Action: Not applicable to PACE plans. Each participating MAO must obtain their data from the Health Services Advisory Group by contacting the HOS Information and Technical Support via email at hos@hcqis.org .


 

Request for Comment on Revisions to Core Measure 9.2– Dated 10/30/15

Summary: CMS previously released the MMP Core Reporting Requirements for CY 2015 via HPMS memo. CMS had received several questions regarding Core Measure 9.2-Nursing Facility Diversion, thus has revised the specifications for this measure to improve clarity. 

Action: Informational to PACE plans. Please provide comments using the provided template by November 9, 2015 to the Medicare-Medicaid Coordination Office.  


 

 

Suspension of ICD-10 Daily Reporting– Dated 10/30/15

Summary: This email was sent out to inform all Medicare Advantage Organizations that they may suspend their daily ICD-10 readiness reporting to their Account Manager effective Monday, November 2, 2015. October 30, 2015, will mark the final day that MAOs should report on ICD-10 readiness.

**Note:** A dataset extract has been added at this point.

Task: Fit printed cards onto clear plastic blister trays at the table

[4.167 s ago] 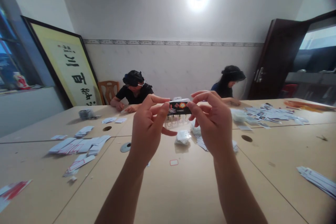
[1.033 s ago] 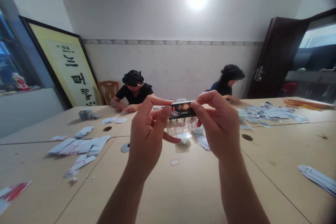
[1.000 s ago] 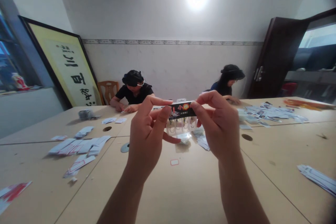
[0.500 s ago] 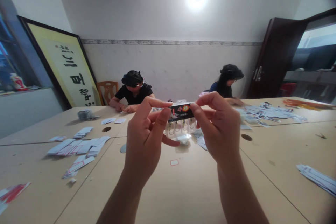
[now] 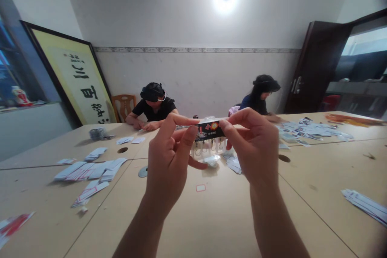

Thank you to all MAOs for your participation in reporting over the last month. 

Action: Not Applicable to PACE plans. 


 

Agent/Broker Compensation– Dated 10/30/15

Summary: This email is to update and clarify payment guidance in the Medicare Marketing Guidelines. The three scenarios affecting how an organization may pay full or pro-rated initial compensation are as follows:

  1. Beneficiaries in their first year enrollment in a plan, in which the MARx report lists prior plan type as “none”, may pay full or pro-rated initial compensation.
  2. If a beneficiary moves from employer group to a non-employer group plan, in which the MARx report lists prior plan type as “none”, may pay full or pro-rated initial compensation.

For unlike plan changes (e.g. MA-PD to PDP or PDP to Cost Plan), occurring after January 1 in which the MARx report indicates the beneficiary had prior plan history(regardless of plan type), organizations must pay pro-rated initial compensation according to number of months in the plan. 

Action: Not applicable to PACE plans. CMS expects organizations to immediately correct their processes and to provide agents/brokers with notification of payment requirements.


 

Public Reporting of Medicare Advantage Special Needs Plans Models of Care– Dated 11/03/15

Summary: Medicare Advantage SNP CY 2016 Models of Care are posted for the public on a new website: http://www.snpmoc.org .The website includes:

  • MOC score list
  • MOC standards
  • Scoring details on each MOC standard and element at the contract level
  • MOC scoring guidelines.

The website provides general information and resources regarding MOC training and technical assistance. 

Action: Informational to PACE plans. 


 

Updated Hospice File Available – Dated 11/04/15

Summary: CMS would like to notify all Medicare Part D plans that the hospice contact list has been updated and is available through HPMS. To access the file from HPMS home page, choose Data Extract Facility, then Contact Information. The Hospice Contract Information file is listed in the first drop-down box.